ONE HUNDRED YEARS AGO: 1923

CENTURY OF CINEMA: 1903

In 1903 Méliès was at the peak of his art, creating wonderful gems such as Le Royaume des fées, a film destined to be the centrepiece of a programme made up of several genres, always with its fair share of short comedies and visual tricks. While British pioneers were contributing to cinema with their innovative spirit, in the US – see Edwin S. Porter’s The Great Train Robbery – violence and plot-driven films were already happening. In the same year, Pathé frères ambitiously rivalled the grand féeries with spectacular productions by Lucien Nonguet about historical figures (Napoléon, Marie Antoinette).

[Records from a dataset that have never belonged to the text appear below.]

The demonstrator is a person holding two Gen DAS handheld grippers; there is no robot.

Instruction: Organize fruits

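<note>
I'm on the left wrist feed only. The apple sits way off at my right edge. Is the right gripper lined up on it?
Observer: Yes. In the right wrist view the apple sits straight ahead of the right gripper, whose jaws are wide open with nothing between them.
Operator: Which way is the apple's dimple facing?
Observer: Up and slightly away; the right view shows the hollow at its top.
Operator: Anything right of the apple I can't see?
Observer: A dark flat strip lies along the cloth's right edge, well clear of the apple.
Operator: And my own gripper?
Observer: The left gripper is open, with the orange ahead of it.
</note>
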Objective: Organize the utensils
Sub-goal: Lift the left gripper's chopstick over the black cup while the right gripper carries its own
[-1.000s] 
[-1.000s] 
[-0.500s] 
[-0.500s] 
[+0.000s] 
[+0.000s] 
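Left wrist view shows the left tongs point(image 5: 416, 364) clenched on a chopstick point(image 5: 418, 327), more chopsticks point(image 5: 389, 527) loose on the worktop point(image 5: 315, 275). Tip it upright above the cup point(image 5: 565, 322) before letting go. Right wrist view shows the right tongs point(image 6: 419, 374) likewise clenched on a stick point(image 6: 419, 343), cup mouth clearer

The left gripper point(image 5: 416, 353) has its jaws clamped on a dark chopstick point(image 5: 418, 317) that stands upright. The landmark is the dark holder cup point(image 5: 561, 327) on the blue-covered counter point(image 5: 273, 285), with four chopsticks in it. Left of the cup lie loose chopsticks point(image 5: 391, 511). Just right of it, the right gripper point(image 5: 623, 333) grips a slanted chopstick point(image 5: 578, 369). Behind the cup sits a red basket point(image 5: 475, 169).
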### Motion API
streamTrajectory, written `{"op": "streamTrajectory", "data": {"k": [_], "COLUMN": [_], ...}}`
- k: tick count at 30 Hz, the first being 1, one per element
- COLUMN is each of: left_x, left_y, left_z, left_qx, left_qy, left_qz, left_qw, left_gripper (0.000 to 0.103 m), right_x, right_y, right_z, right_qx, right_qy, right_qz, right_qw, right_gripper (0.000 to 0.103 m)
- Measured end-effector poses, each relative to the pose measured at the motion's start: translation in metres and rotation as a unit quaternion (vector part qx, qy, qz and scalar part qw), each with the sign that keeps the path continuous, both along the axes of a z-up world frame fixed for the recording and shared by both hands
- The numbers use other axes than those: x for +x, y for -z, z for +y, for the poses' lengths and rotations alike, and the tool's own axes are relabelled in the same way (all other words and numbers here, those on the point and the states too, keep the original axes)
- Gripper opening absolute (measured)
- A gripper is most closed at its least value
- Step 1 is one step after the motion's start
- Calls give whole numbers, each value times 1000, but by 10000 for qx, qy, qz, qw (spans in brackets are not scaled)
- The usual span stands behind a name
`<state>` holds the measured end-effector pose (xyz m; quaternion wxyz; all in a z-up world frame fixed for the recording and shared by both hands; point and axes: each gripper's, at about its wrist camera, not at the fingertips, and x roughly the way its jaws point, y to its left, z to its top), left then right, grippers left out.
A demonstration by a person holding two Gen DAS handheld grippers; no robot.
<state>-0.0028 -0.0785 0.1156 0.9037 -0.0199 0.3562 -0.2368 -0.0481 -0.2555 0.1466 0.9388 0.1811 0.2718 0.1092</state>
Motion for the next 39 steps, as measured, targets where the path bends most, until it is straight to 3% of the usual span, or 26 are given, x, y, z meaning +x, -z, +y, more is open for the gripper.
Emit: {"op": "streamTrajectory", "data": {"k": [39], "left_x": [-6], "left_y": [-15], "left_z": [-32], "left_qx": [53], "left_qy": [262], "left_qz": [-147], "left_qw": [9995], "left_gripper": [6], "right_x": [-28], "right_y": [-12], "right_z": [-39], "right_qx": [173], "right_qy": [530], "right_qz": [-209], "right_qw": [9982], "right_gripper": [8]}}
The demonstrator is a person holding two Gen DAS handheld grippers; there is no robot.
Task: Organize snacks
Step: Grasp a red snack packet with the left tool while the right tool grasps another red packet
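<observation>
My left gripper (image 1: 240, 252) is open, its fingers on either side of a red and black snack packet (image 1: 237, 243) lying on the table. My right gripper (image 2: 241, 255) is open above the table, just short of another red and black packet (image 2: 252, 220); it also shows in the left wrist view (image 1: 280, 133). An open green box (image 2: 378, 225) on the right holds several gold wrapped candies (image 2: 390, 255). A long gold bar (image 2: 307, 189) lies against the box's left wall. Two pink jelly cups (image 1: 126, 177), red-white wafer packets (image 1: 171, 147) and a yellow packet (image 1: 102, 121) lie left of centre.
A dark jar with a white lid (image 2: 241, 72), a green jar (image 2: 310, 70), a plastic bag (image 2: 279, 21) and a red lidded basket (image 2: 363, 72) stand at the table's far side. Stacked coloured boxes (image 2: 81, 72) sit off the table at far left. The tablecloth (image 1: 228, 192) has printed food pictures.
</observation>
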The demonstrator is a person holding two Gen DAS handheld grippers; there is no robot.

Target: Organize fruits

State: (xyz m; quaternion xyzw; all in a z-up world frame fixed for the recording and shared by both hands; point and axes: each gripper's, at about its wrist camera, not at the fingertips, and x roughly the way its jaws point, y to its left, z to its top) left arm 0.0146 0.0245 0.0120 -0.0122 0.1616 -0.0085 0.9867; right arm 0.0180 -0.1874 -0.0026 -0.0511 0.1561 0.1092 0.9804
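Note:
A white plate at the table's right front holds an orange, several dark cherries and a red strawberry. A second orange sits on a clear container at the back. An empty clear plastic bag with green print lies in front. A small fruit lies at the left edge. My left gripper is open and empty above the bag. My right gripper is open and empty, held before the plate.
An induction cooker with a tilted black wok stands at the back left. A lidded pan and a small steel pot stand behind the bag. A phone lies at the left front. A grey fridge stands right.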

Several Pathé titles – part of the Corricks (itinerant showmen) collection – will be presented in restored versions originating from gorgeously hand-coloured prints found in Australia. But there was more to cinema than just these international productions: local cinematographers have documented their 1903 in unique moving images. Prepare yourself to be charmed by the talented Herr Mohr, a bank employee from Kronberg, dancing in drag!